> **Activity**
Please copy out all lines of the entries that contain the word "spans".

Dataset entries
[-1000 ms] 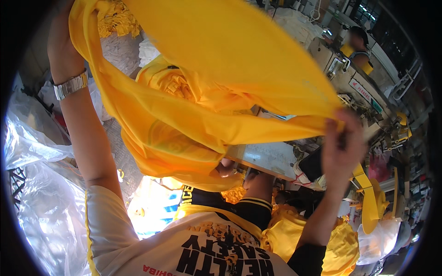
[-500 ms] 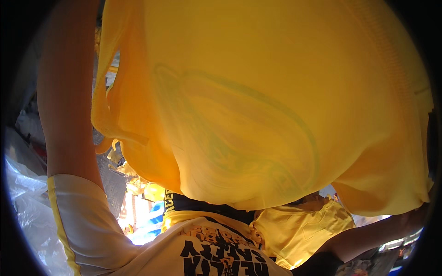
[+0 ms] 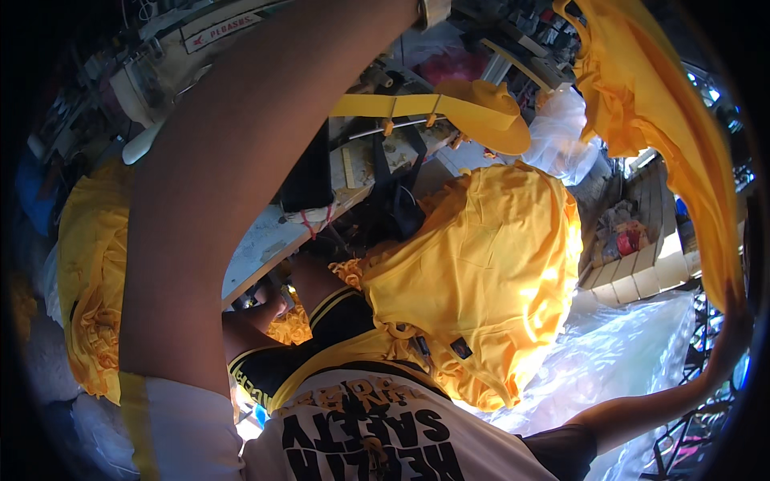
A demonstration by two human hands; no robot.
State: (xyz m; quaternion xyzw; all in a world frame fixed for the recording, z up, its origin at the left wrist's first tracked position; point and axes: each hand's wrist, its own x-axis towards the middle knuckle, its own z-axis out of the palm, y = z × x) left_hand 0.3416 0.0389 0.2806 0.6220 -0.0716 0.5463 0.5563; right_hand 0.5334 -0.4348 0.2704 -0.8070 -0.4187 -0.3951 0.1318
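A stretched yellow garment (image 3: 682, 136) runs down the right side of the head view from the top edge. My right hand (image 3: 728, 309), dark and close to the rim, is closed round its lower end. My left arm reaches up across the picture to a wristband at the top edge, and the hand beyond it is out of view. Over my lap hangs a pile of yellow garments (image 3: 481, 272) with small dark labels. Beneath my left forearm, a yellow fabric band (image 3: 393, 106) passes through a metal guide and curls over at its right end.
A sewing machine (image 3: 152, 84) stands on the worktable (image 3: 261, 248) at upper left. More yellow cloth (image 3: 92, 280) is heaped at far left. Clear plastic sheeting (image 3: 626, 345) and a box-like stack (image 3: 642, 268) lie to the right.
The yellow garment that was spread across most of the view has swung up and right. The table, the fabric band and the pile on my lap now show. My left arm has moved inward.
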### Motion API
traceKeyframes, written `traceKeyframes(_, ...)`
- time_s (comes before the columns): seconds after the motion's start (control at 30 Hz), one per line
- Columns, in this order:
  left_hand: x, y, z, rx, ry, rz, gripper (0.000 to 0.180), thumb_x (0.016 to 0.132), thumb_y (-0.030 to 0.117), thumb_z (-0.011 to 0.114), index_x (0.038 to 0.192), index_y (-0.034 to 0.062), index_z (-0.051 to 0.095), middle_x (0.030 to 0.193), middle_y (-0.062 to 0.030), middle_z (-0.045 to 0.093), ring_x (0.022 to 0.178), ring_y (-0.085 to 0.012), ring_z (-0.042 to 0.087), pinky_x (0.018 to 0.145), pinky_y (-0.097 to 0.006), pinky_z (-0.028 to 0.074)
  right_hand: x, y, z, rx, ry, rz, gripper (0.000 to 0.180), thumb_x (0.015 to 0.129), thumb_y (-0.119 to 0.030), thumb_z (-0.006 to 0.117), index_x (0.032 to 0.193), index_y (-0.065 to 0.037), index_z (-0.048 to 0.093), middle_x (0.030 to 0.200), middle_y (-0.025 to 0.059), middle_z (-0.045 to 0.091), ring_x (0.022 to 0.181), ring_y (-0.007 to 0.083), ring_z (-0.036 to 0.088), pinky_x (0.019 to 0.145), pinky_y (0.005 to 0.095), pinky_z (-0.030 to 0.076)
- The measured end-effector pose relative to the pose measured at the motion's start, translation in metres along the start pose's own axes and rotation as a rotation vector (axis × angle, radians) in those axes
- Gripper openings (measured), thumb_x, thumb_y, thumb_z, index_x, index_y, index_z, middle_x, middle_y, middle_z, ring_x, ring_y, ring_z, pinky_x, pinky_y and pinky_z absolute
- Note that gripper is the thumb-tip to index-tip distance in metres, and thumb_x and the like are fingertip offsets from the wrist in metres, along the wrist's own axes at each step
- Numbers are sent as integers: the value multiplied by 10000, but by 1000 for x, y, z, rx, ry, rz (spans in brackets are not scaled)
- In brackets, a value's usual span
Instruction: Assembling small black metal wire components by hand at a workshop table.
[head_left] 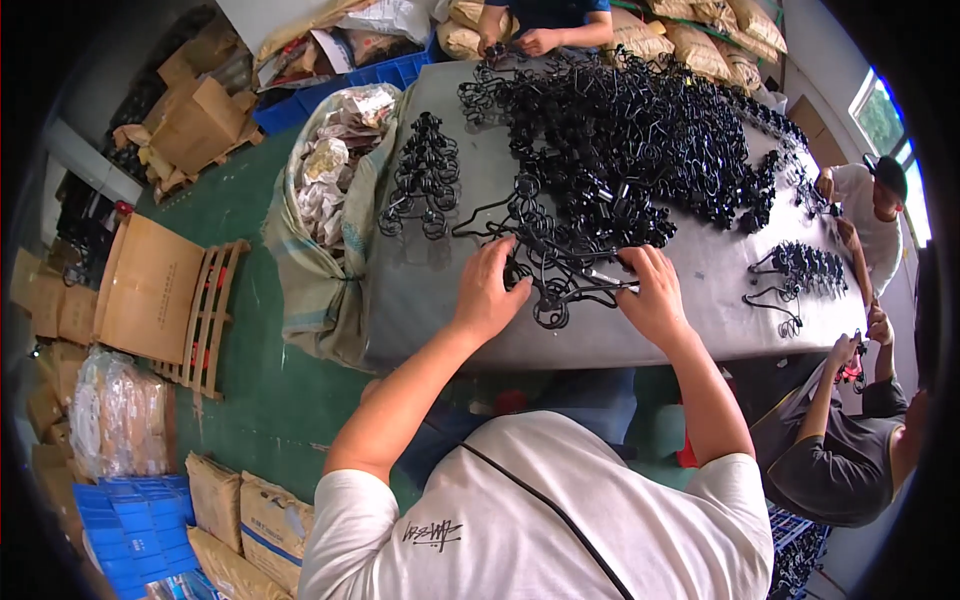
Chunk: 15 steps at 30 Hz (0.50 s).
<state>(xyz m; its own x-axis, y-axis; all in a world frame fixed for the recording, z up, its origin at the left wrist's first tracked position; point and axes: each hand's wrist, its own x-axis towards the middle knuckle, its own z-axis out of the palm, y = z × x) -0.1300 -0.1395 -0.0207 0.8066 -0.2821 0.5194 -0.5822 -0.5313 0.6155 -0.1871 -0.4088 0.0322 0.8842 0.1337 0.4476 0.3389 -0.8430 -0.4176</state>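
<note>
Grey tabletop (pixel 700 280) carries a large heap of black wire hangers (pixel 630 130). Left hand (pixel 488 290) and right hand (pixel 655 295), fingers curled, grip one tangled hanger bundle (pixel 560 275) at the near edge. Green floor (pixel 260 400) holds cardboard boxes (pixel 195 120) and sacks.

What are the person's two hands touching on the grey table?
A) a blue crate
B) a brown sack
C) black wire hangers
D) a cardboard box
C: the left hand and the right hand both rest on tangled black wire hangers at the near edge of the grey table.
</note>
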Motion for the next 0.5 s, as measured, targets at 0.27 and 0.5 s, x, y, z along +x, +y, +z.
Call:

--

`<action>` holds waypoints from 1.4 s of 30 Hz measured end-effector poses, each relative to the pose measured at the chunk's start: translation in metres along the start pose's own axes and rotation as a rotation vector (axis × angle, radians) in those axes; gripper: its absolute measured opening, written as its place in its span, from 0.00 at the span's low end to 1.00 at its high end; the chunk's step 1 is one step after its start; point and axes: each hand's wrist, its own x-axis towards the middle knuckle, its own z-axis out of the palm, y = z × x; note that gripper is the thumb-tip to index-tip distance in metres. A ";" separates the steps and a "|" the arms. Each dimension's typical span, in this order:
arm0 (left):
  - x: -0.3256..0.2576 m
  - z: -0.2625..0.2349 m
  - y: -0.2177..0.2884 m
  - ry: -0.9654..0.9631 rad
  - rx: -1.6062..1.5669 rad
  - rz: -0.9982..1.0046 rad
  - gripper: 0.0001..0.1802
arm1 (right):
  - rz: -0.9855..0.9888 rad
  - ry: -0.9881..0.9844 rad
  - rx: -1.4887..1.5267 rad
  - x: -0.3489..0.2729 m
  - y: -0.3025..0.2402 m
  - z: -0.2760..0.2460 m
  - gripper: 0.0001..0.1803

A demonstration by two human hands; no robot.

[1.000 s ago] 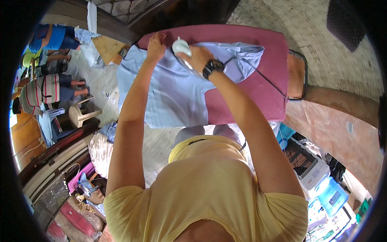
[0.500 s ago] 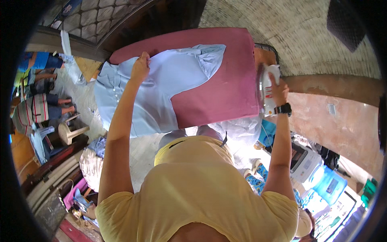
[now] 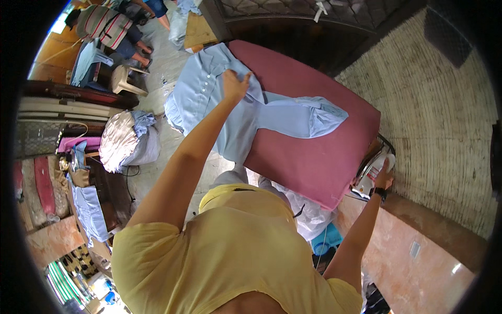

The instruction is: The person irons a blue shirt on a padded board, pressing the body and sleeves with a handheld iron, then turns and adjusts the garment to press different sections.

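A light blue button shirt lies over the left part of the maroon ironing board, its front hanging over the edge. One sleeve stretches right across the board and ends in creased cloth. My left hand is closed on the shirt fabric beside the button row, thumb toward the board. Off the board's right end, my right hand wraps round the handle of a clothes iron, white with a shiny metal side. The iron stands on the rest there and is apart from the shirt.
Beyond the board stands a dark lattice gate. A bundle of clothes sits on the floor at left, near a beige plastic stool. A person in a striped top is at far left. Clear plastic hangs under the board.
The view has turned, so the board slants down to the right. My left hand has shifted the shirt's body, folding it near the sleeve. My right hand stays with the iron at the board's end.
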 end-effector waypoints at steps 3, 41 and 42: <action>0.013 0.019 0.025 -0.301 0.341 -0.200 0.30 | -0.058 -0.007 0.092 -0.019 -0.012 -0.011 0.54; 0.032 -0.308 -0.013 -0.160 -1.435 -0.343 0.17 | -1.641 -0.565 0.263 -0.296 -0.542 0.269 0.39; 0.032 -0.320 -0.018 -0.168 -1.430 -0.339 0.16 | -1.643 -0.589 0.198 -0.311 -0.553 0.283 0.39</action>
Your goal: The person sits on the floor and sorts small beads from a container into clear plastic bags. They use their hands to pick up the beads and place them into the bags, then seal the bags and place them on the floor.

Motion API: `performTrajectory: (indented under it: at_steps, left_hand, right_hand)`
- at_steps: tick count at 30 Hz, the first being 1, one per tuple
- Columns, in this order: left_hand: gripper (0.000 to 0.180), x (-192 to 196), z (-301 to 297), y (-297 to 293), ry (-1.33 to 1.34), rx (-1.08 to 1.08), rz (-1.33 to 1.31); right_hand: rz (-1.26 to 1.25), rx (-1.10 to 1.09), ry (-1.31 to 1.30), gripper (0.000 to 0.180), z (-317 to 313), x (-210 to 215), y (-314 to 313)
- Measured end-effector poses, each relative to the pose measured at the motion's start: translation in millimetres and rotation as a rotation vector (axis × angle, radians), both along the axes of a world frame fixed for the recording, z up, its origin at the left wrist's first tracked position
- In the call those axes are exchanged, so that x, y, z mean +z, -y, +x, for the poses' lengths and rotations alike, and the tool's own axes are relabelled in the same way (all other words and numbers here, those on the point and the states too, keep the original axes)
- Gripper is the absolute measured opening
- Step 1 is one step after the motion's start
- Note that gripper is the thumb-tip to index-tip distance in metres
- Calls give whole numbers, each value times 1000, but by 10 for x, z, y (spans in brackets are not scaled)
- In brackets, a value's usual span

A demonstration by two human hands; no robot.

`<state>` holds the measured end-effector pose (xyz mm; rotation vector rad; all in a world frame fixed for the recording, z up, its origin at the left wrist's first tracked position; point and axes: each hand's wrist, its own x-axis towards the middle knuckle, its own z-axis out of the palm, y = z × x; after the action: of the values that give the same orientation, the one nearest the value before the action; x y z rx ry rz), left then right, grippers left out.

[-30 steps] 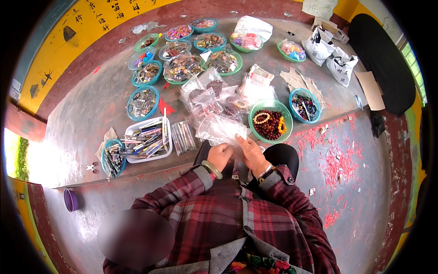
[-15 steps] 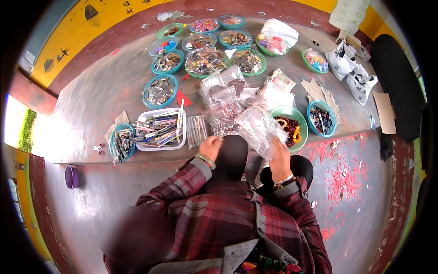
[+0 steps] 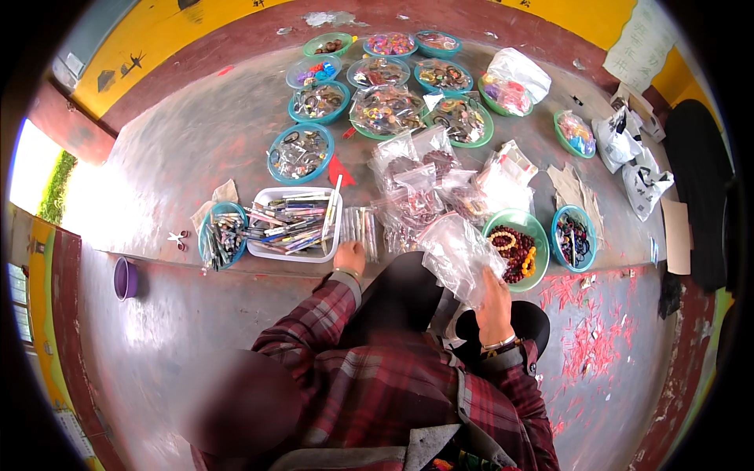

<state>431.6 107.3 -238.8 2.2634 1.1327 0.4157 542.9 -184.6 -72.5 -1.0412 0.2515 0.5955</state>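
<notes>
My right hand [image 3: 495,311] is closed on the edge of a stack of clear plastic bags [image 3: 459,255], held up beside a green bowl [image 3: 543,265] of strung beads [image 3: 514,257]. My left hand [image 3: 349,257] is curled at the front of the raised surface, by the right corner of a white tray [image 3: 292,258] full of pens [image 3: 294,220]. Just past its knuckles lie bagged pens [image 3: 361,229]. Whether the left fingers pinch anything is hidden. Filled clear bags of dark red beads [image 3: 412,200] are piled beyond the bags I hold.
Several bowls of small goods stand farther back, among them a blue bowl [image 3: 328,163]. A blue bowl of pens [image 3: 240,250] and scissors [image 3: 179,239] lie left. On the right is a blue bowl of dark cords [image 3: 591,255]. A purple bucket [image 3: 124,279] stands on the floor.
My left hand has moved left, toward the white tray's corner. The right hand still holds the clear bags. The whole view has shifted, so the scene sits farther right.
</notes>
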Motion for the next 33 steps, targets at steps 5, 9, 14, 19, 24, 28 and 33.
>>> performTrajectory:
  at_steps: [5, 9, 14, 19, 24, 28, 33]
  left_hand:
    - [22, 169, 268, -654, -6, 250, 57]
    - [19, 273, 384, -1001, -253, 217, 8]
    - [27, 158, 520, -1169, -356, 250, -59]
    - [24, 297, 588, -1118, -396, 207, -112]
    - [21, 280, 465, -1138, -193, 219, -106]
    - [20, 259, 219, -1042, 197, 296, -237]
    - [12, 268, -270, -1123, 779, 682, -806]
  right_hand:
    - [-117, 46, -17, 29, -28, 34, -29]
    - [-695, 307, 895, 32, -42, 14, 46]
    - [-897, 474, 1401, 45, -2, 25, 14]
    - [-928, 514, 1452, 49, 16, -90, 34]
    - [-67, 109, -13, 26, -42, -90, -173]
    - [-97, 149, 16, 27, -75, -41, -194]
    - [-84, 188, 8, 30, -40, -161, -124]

> **The completed task**
- Numbers are sent as integers: the value multiplied by 10000, but by 1000 for x, y, z, rx, ry, rz (spans in brackets are not scaled)
- Calls give whole numbers, each value times 1000, but by 10 for x, z, y (spans in brackets are not scaled)

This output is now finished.